- **TASK ITEM**:
Lines from the one containing "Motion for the" through the end of the material below should be given again exactly, with no others.

----------

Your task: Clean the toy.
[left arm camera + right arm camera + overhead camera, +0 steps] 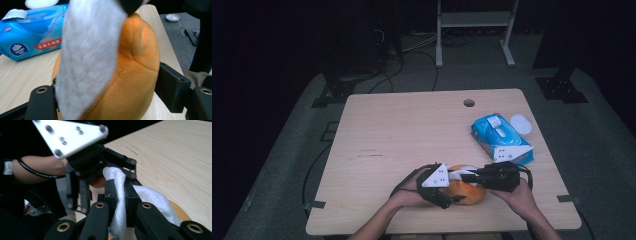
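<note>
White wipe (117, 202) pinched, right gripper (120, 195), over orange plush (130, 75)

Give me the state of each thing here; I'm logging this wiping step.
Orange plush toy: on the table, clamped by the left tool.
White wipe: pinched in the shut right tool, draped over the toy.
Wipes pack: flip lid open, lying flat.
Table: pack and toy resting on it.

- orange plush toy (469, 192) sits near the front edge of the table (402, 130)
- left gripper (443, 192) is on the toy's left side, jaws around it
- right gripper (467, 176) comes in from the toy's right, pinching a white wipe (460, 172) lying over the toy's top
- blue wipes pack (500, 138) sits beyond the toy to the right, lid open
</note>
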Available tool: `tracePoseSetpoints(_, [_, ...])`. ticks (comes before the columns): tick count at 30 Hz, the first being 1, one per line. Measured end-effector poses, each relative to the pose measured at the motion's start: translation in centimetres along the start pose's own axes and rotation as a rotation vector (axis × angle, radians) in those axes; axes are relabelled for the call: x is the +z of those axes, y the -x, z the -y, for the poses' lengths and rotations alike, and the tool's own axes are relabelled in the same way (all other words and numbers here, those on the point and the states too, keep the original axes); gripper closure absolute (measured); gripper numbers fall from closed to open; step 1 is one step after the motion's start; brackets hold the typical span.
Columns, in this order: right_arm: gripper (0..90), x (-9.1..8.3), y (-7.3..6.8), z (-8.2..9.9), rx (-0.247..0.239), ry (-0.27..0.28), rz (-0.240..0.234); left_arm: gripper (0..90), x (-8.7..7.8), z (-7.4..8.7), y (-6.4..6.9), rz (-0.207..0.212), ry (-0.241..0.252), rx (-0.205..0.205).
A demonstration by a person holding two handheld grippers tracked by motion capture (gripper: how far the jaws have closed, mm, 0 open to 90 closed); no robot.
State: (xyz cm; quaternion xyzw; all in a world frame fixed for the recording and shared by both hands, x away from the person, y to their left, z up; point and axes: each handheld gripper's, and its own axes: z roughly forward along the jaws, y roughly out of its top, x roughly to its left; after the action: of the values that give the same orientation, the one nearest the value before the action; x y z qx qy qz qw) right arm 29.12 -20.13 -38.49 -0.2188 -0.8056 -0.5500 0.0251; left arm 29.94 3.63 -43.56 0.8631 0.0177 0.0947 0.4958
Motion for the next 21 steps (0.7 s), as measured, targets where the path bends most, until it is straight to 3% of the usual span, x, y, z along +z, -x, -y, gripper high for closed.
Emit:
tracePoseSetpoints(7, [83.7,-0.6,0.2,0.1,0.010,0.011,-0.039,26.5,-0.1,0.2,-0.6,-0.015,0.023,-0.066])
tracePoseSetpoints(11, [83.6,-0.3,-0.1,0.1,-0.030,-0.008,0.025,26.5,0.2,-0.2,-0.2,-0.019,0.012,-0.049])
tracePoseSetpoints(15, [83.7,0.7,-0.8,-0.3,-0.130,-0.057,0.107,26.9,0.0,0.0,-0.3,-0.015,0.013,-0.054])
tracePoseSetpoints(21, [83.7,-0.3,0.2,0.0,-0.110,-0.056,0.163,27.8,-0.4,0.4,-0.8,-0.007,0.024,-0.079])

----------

- **FINAL ANSWER**:
Motion for the next 21 steps (0.7 s), as measured, targets where the path bends most, until it is straight to 3% of the usual span, x, y, z along +z, -x, -y, gripper high for closed.
Emit:
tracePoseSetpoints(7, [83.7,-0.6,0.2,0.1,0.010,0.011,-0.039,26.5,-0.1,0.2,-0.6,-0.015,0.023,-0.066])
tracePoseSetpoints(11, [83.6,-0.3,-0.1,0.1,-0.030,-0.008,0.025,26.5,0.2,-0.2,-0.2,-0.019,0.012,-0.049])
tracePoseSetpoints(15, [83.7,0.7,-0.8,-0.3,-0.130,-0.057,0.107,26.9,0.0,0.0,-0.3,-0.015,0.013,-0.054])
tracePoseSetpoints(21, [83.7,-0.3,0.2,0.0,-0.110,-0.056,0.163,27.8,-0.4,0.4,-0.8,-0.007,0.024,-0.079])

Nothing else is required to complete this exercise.